Details of more than 18,000 people who tested positive for coronavirus were accidentally published online by Public Health Wales.
The health body said that on August 30, data of 18,105 Welsh residents could be viewed online for up to 20 hours.
Public Health Wales (PHW) said that in most cases, early time, date of birth, geographic region and gender, mean identification risk was low.
However 1,928 people living in communal settings were at risk.
The name of their place of residence was also published for nursing home residents or those living in supported housing, meaning that the risk, while still considered low, was high.
The incident was the result of a “personal human error” when information was uploaded to a public server being searched by someone using the site.
PHW said the information was viewed 56 times before it was removed but there was no evidence yet that the data was misused.
What is Public Health Wales doing about the data breech?
Chief executive Tracy Cooper told BBC Wales that the failure was one of the “biggest data breaches” he had come across and said it “should never happen”.
Dr. Cooper also said that Public Health Wales could have acted more quickly in removing information.
The person, who was alerted to the breech at 14:00 on the evening of 30 August following the information, did not follow the body’s serious incident reporting procedures that day.
The data was not deleted until 09:55 the next morning.
Finding out why the NHS is part of the context of an external investigation conducted by Wells Informatics Service. “I think we should have taken it down quickly,” he said.
Ms Cooper said the team “takes data security responsibilities very seriously” “devastated that this has happened”.
“I cannot apologize enough because we failed on this occasion.”
Dr. Cooper said she is not considering resigning, saying: “I am the person who is accountable and as chief executive is where the buck stops.
“I want to get to the bottom of it so I’m not at this level [considering my position]. ”
PHW said it had already taken steps, including ensuring that no data was uploaded by a senior team member anymore.

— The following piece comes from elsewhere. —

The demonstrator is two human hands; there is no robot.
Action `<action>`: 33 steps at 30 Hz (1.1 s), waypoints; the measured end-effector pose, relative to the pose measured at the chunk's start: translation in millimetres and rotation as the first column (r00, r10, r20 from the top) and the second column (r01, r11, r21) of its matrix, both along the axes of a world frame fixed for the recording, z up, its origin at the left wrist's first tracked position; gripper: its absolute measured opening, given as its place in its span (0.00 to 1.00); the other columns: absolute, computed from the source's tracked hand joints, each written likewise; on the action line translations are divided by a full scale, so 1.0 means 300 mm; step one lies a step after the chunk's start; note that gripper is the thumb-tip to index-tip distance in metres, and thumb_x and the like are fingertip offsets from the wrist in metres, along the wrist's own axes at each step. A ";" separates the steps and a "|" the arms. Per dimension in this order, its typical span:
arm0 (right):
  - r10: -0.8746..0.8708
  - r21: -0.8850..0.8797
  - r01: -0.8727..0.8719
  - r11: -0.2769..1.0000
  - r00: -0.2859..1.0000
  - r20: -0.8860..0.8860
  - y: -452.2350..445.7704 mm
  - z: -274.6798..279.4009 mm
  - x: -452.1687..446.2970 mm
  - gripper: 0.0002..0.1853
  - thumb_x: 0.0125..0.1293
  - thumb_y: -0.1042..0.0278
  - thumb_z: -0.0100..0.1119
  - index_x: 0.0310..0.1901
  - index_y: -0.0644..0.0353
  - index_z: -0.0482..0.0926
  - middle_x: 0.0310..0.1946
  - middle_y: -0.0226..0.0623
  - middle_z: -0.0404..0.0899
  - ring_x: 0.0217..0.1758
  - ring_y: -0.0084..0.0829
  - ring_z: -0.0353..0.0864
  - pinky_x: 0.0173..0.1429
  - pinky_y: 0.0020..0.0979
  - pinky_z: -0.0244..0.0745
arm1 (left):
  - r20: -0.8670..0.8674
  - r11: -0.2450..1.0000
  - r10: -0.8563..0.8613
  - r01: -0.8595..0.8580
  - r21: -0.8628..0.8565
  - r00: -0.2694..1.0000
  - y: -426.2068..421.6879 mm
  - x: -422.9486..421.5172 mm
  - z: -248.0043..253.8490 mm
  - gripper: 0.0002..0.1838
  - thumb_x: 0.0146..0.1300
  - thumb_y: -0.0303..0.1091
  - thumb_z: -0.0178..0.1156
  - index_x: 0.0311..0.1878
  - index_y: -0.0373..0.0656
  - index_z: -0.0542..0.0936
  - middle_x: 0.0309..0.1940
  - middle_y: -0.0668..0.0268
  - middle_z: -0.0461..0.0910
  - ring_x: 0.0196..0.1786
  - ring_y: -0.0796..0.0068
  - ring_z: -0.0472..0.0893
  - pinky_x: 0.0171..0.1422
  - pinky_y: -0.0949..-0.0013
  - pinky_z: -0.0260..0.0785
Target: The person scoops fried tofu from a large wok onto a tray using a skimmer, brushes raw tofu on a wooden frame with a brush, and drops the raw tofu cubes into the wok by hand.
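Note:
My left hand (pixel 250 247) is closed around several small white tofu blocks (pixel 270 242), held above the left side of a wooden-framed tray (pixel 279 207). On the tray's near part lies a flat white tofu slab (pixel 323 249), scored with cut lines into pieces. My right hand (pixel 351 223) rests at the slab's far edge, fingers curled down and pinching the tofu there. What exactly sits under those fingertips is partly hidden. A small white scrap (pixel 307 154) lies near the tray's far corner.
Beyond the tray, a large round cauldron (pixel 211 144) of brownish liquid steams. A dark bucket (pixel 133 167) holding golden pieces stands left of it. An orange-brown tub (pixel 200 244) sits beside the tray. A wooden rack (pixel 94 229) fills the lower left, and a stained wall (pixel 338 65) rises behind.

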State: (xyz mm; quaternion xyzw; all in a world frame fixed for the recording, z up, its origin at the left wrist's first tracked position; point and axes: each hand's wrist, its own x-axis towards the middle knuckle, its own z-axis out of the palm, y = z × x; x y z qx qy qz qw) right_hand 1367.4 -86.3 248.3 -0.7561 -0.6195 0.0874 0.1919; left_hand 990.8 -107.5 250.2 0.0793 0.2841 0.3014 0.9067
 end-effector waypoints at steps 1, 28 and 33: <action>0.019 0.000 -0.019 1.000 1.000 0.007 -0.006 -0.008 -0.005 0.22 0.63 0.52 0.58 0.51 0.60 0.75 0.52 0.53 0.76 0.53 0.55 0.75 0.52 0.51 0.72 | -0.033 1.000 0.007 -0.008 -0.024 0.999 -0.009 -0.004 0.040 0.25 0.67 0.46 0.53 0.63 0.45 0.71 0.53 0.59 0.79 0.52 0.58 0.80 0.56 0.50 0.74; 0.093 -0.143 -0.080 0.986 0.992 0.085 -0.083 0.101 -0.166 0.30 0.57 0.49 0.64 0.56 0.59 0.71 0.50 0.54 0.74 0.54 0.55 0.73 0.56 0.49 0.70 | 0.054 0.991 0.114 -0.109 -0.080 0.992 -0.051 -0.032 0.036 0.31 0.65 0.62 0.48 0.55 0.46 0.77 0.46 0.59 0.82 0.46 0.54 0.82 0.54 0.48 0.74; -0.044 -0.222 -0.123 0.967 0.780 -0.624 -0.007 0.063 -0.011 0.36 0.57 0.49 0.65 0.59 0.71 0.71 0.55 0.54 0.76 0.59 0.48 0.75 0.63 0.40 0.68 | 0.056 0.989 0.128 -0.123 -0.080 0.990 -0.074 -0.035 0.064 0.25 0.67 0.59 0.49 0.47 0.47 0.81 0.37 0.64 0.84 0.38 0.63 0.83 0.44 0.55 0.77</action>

What has been the reaction?
Welsh Orthodox spokesperson on health, Andrew RT Davis MS, said: “I accept that the risk is considered ‘low’, but I’m not sure that would be very relaxing for the nearly 2,000 residents in care homes or other enclosed settings – Limited Limited – Information was posted along with their place of residence.
“The Health Minister has sat on it for two weeks and had a press conference today without disclosing this critical failure – and this is unacceptable.”
His plaid Cymru counterpart, Rhun Ap Iorwerth MS, said: “Any data breech is serious, and this data breech is a serious concern, including possible means of identifying patients.
“Public Health should be able to explain to Wales and the Welsh Government exactly how this happened, and assure that it cannot happen again.”
Second Data Breach
The Information Commissioner’s Office (ICO) and the Welsh Government have been informed. The ICO said it was inquiring after the alert.
This is the second time a part of the Welsh NHS has had to refer to the ICO over a data breach during the epidemic.
In April, NHS Wales Informatics Services – the IT arm of healthcare – contacted the watchdog after sending 13,000 shielding letters to the wrong address.
Anyone concerned that their data or any close family member may be published may seek advice from Public Health Wales.
The Welsh Government said this was a matter for public health Wales.